Laut dem RKI sollte bei der Prävention von Rückenschmerzen zunächst – und soweit wie möglich – auf eine »Entmedikalisierung« gesetzt werden. Dazu gehören allen voran Bewegungs- und Sporttherapien, die manuelle Therapie, Entspannungsverfahren sowie die Rückenschule zur Mobilisation des Bewegungsapparates. Zusätzlich sollte auch die Ernährung angepasst bzw. überprüft werden, um Übergewicht vorzubeugen bzw. abzubauen und damit die Rückenbelastung zu mindern.

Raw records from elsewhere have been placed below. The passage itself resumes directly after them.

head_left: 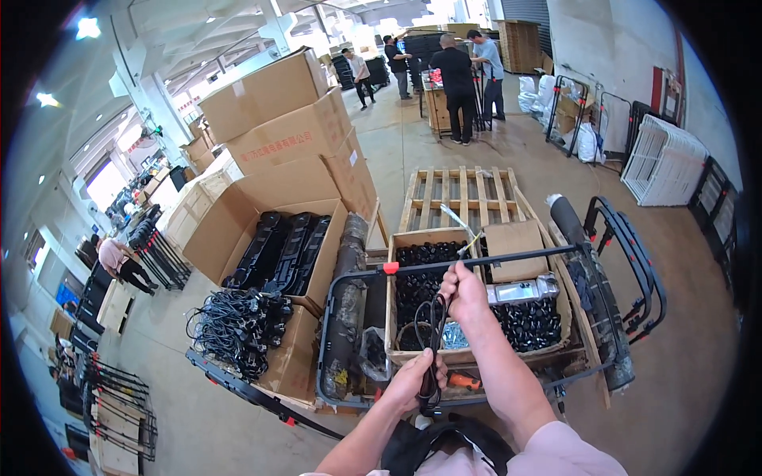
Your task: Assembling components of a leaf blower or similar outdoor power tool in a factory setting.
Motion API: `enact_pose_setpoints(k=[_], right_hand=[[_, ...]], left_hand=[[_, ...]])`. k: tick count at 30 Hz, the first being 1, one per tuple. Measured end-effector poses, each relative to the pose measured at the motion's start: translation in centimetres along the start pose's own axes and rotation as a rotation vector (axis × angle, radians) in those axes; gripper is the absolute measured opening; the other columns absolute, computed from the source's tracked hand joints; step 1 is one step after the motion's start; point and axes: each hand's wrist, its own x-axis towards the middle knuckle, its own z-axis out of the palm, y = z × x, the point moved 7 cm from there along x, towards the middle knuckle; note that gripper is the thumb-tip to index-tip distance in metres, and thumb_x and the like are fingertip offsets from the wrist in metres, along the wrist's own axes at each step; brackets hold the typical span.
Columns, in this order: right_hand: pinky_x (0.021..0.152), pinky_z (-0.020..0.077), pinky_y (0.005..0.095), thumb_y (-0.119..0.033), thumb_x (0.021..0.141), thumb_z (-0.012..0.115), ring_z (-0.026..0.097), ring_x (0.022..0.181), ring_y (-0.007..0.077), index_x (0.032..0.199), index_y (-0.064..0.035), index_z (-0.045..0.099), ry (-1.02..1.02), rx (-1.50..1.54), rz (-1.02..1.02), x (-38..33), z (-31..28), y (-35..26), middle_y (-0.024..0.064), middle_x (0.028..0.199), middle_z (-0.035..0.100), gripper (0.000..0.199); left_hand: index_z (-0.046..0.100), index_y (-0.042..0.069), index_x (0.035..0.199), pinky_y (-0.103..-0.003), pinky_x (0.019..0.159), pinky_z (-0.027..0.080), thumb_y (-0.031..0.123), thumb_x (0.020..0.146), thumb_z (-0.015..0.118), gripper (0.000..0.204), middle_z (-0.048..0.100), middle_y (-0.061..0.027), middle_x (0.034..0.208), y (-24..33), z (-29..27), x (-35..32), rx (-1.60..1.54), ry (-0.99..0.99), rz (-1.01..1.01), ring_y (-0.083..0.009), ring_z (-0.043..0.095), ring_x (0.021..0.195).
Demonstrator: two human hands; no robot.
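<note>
blk cable coil [434, 339] runs lengthwise approx. fore-aft btwn hands [416, 378].

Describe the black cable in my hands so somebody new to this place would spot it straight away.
Find the open wooden crate in the middle, with a black metal frame across it. There, the right hand reaches farther than the left hand, and the black cable runs between them. It is gathered in narrow loops, unlike the tangled heap of cables on the left.

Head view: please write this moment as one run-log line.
left grip: closed on looped black cable | right grip: closed on cable, higher up | wooden crate: holds small black parts
</note>
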Motion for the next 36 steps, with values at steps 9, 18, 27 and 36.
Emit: enact_pose_setpoints(k=[9,18,27,36], right_hand=[[0.043,0.0247,0.0295,-0.033,0.113,0.05,0.029,0.045,0.009,0.094,-0.0119,0.056,0.067,0.035,-0.061,2.8,-3.9,-6.5,-0.0066,0.063,0.039,0.029],[0.046,0.0278,0.0271,-0.032,0.112,0.053,0.031,0.048,0.0068,0.091,-0.0114,0.056,-0.13,-0.197,0.031,0.5,-0.3,0.1,-0.0078,0.065,0.041,0.029],[0.05,0.027,0.0266,-0.034,0.112,0.053,0.032,0.053,0.0076,0.086,-0.0083,0.055,-0.746,-0.292,0.467,-17.6,6.9,7.0,-0.0058,0.065,0.036,0.036],[0.051,0.0259,0.027,-0.03,0.114,0.047,0.028,0.052,0.0074,0.09,-0.0036,0.057,-0.926,-0.281,0.769,-24.9,6.4,13.1,-0.0055,0.065,0.033,0.037]], left_hand=[[0.056,0.009,0.105,-0.036,0.07,0.054,0.04,0.115,0.043,0.035,0.059,-0.0044,0.087,-5.7,3.8,-3.9,0.03,0.134,-0.01,-0.0193,0.062,0.074],[0.057,0.005,0.109,-0.034,0.078,0.05,0.035,0.114,0.044,0.033,0.058,-0.0064,0.091,-8.5,2.8,-10.6,0.211,0.365,0.137,-0.0206,0.061,0.081],[0.051,-0.002,0.146,-0.042,0.108,0.049,0.014,0.096,0.069,0.056,0.059,-0.0195,0.14,0.1,-1.8,-20.5,1.224,0.963,0.582,-0.0315,0.06,0.129],[0.054,-0.003,0.14,-0.037,0.104,0.053,0.0,0.086,0.081,0.061,0.069,-0.0147,0.129,11.6,2.2,-22.7,1.211,0.783,1.252,-0.0266,0.069,0.118]])
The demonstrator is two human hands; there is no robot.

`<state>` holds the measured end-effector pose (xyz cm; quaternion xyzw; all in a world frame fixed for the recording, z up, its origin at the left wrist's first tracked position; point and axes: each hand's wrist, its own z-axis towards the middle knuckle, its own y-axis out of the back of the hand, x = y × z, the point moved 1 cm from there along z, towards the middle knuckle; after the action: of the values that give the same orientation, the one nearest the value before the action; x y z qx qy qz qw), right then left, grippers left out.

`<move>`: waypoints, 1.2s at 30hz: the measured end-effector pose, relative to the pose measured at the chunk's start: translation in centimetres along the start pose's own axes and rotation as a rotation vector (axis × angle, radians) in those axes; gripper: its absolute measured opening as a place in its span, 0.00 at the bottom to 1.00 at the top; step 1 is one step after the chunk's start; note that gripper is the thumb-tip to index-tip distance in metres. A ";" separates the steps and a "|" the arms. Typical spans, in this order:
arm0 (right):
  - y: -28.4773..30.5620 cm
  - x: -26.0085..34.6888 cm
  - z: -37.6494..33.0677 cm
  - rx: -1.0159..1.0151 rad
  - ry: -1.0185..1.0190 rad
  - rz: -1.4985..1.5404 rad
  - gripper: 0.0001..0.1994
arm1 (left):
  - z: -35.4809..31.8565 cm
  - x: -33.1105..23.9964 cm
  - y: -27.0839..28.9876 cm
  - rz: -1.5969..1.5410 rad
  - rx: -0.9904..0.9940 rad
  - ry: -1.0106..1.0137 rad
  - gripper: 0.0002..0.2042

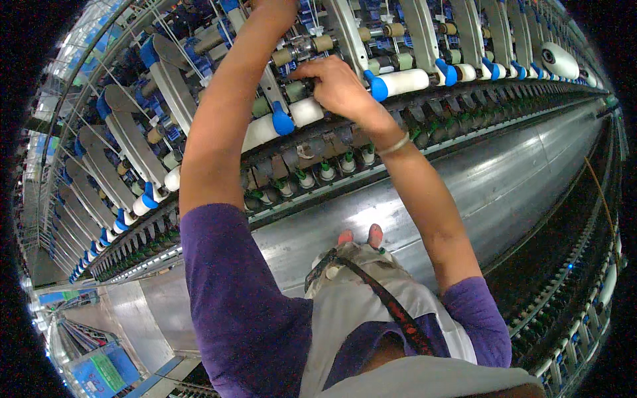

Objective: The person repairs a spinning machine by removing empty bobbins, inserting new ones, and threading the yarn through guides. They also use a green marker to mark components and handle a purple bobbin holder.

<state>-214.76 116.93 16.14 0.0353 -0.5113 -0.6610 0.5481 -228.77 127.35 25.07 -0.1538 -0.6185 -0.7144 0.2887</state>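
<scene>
White roller [307, 113], upper centre, likely wants a light touch; whether right hand [340, 87] or left hand [275, 8] grips anything, I cannot tell.

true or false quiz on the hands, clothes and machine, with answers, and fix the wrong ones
1. The right hand wears a glove. False: it is bare.
2. A pale band circles the right wrist. True.
3. The shoes are blue. False: they look reddish.
4. The left hand is wholly in view. False: the top edge cuts it off.
5. White rollers sit beside blue lever tips. True.
6. Both sleeves are purple. True.
</scene>
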 end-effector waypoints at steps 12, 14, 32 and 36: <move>-1.5 -1.9 1.5 0.184 -0.211 -0.162 0.24 | 2.4 -0.5 -1.3 -0.109 -0.071 -0.041 0.11; -2.1 -1.8 0.9 0.154 -0.158 -0.229 0.16 | 2.5 0.3 -2.9 -0.275 -0.309 -0.174 0.13; 2.1 -10.4 -27.0 -0.118 0.234 0.178 0.13 | 9.4 -2.4 -14.3 -0.133 -0.740 -0.271 0.14; 8.4 -21.5 -54.8 0.396 -0.925 -0.418 0.16 | 6.4 -15.4 -6.6 -0.412 -0.798 -0.266 0.16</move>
<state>-167.18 99.38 -14.91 -0.0559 -0.7959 -0.5935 0.1057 -221.52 137.44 12.13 -0.2170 -0.3448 -0.9130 -0.0224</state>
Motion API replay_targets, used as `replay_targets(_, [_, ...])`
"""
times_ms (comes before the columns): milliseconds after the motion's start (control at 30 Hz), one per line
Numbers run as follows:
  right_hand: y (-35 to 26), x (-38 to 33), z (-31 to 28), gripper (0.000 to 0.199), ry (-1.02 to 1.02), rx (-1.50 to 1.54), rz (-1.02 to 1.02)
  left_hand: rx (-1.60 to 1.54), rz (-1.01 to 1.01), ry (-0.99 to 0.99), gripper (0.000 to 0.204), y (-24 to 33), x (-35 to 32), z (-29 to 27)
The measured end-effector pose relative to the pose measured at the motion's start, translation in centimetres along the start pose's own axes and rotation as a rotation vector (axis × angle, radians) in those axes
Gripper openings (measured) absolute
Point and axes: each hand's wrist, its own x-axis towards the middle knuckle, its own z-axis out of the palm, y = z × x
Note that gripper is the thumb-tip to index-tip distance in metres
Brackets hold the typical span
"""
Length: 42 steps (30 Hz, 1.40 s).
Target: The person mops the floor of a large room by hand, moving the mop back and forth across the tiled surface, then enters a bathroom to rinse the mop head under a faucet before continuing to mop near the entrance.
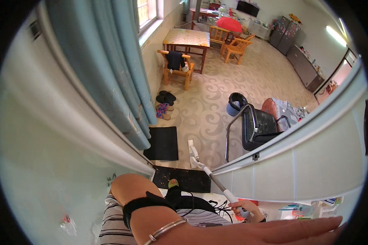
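The right hand (246, 209) is closed around the near end of a long mop handle (216, 183), whose head (193, 157) rests far off on the patterned floor (216, 98) beside a black mat (162, 143). The left hand (298, 230) is open and flat, holding nothing, stretched to the right. With only one hand gripping, I think the handle can twist and knock the black chair (255, 126) to its right.

Patterned beige floor (216, 102); on it 2 black mats (163, 143), slippers (164, 105), mop head (193, 157), dark bin (236, 103).
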Motion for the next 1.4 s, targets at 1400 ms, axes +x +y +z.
replay_targets(1400, [-77.6,21.3,-1.5,0.011,0.201,0.451,-0.27,0.888,-0.947,0.321,0.039,-28.3,12.0,-92.4])
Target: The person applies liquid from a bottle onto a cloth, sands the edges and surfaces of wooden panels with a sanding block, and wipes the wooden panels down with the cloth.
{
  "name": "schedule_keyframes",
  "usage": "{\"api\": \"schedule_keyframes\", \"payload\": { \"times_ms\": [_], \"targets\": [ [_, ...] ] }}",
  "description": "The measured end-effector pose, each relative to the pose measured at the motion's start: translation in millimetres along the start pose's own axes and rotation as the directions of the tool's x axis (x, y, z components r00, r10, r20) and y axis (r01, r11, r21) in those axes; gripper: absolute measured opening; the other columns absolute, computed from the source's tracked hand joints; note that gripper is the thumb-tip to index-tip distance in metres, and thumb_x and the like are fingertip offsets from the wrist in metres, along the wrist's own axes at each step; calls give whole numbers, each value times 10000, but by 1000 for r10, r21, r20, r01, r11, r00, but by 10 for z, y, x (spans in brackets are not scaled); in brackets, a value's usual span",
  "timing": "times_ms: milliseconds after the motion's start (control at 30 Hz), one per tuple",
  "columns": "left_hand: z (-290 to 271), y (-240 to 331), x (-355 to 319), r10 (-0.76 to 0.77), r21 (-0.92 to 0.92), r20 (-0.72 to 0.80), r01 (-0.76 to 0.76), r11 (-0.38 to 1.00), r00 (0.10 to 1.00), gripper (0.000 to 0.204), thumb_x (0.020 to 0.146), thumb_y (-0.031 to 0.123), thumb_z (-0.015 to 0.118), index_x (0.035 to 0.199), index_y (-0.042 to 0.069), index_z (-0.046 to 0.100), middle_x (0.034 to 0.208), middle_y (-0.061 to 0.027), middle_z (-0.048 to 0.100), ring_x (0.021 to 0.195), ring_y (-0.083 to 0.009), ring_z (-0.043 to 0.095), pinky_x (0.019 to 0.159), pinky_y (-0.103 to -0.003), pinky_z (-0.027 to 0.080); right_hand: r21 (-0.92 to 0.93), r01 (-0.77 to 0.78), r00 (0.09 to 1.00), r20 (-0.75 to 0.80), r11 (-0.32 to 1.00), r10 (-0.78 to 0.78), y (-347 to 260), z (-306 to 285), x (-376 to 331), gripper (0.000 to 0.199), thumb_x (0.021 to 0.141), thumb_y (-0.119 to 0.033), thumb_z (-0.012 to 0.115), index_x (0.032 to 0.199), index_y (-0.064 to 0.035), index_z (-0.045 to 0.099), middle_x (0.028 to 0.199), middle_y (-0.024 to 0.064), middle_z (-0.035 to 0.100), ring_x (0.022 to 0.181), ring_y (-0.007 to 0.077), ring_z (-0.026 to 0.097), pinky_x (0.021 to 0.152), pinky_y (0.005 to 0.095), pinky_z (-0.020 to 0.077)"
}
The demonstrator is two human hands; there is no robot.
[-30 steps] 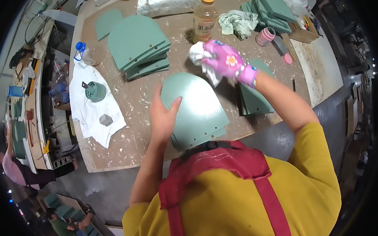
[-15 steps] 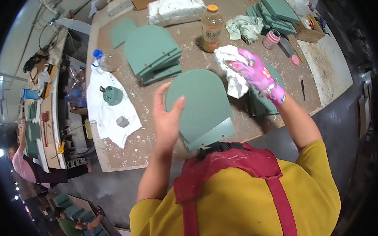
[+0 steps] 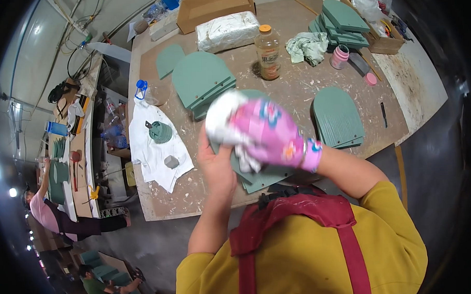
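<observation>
A green panel (image 3: pixel 270 175) with a rounded top lies near the table's front edge, over another one that sticks out below. My left hand (image 3: pixel 217 166) grips its left edge, thumb on top. My right hand (image 3: pixel 270 133), in a pink flowered glove, is closed on a white cloth (image 3: pixel 225 113) and holds it over the panel. Both glove and cloth are blurred, and they hide most of the panel's face. To the right sits a stack of green panels (image 3: pixel 338 116); another stack (image 3: pixel 202 78) is behind my left hand.
On the left, a white cloth (image 3: pixel 158 157) carries a green cup (image 3: pixel 160 132) and a grey block (image 3: pixel 171 161). Behind stand a bottle (image 3: pixel 267 55) with an orange cap, a wrapped white block (image 3: pixel 228 30) and an open pink jar (image 3: pixel 340 57). Two people work at the far left.
My right hand has swung left with the white cloth, from beside the panel to over it. The stack on the right now shows fully. My left hand keeps its grip.
</observation>
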State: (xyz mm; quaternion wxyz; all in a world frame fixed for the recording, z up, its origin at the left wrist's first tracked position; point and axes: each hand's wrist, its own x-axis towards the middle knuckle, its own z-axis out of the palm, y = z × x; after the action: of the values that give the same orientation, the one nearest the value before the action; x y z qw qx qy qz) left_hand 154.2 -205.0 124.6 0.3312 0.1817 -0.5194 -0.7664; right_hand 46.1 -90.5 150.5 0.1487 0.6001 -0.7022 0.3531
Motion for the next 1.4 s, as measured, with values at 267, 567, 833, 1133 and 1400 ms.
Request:
{"api": "schedule_keyframes", "payload": {
  "times_ms": [267, 567, 833, 1133, 1400],
  "targets": [
    [0, 406, -137, -54, -176, 72, 66, 982, 996, 492, 878, -64, 548, 1347, 27, 430, 1262, -102, 534, 1129, -181, 540, 972, -320, 446, 759, -531, 703, 146, 377, 696, 762, -183, -254, 456, 859, -176, 672, 1243, 26, 533, 1147, 69, 627, 1011, 129, 588, 896, 268, 460],
    [-107, 320, -112, -110, -274, 47, 119, 954, 993, 513, 884, -3, 561, 1368, 51, 399, 1283, -120, 517, 1169, -226, 521, 999, -365, 433, 841, -540, 631, 424, -25, 650, 313, -443, -89, 461, 857, -80, 639, 1280, 24, 487, 1120, 71, 621, 928, 106, 612, 796, 236, 501],
    [-287, 171, -63, -179, -262, -32, 165, 951, 983, 462, 911, 69, 557, 1352, 45, 424, 1271, -109, 522, 1150, -203, 521, 975, -354, 437, 579, -795, 475, 779, -179, 409, 287, -192, -77, 730, 772, -52, 725, 1381, 14, 328, 1034, 64, 631, 861, 114, 622, 712, 227, 514],
    [-2239, 31, 368, 154, 944, -271, 231, 234, 950, 424, 849, 286, 671, 1163, 13, 591, 941, -129, 629, 872, -252, 601, 805, -354, 474, 544, -819, 358, 735, -185, 576, 455, -95, -496, 771, 768, -97, 749, 1384, 63, 314, 1029, 58, 638, 909, 121, 634, 785, 237, 507],
    [-2176, 55, 496, 0, 990, 126, -126, 60, 992, 387, 779, 145, 692, 1132, 10, 609, 1001, -160, 617, 905, -366, 585, 844, -411, 457, 559, -802, 370, 741, -210, 561, 500, -50, -549, 751, 773, -69, 744, 1386, 56, 330, 1072, 61, 633, 915, 102, 622, 750, 237, 505]
  ]
}}
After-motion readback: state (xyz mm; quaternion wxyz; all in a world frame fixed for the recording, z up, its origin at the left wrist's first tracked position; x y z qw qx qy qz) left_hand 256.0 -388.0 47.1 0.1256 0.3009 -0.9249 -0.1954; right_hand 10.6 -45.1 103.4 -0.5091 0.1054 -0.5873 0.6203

Gleichwohl ist es abschließend wichtig zu betonen, dass man die Behandlung und Prävention im Zusammenhang mit Rückenleiden nicht einfach individualisieren darf. Denn die bzw. der Einzelne ist für ihre bzw. seine Rückenschmerzen mitnichten allein verantwortlich. Da es nämlich zu einem Großteil die modernen Arbeitsbedingungen sind, die zu den Rückenschmerzen führen, müssen entsprechend viel stärker die Arbeitgeber in die Pflicht genommen werden, auf die Gesundheit ihrer Mitarbeiterinnen und Mitarbeiter zu achten. Dazu gehört zum Beispiel die Einrichtung kostenloser Bewegungs- und Therapieangebote. Es sollte aber auch darüber nachgedacht werden, häufigere Arbeitspausen und eine generell kürzere Arbeitszeit anzustreben. Denn wer sich mehr bewegen möchte, braucht vor allem eines: Zeit. Außerdem würde durch eine kürzere Arbeitszeit automatisch die Sitzbelastung gesenkt werden. Dagegen sollte die zur körperlichen Betätigung nötige Zeit nicht von dem ohnehin schon strapazierten, privaten Freizeit-Konto der Arbeitenden abgezwackt werden, sondern von ihrem geschäftlichen. Warum? Weil jemand, der maßgeblich für den Unternehmenserfolg sorgt, durch eben dieses Engagement gesundheitliche Einbußen erleidet und sich dann noch selbstständig um eine Wiederherstellung seiner Arbeitsleistung kümmert, schlichtweg einen rechtlich kodifizierten Anspruch darauf haben sollte, vom Arbeitgeber entsprechend entschädigt zu werden – sei es in Form von Geld, Zeit oder eben beidem.